-- The problem --
In exact form, set down only those lines of the material that run from its first line to the line with "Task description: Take", inclusive.

-- Data block --
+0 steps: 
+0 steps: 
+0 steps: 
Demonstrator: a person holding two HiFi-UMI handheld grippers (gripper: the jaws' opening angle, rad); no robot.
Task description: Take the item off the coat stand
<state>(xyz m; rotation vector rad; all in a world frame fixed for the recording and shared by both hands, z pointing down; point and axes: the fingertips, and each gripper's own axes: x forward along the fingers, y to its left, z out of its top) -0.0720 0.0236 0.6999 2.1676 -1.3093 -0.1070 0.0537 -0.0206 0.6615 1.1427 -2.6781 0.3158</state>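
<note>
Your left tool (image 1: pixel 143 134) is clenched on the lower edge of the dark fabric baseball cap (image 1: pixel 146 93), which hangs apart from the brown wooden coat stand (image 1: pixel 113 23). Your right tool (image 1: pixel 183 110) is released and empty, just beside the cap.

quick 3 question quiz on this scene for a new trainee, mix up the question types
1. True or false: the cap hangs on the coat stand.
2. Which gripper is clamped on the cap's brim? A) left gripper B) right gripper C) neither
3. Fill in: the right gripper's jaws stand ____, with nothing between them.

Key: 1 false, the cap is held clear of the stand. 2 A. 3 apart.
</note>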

-- Solution to this problem --
+0 steps: 
+0 steps: 
+0 steps: 
Demonstrator: a person holding two HiFi-UMI handheld grippers (gripper: the jaws' opening angle, rad); no robot.
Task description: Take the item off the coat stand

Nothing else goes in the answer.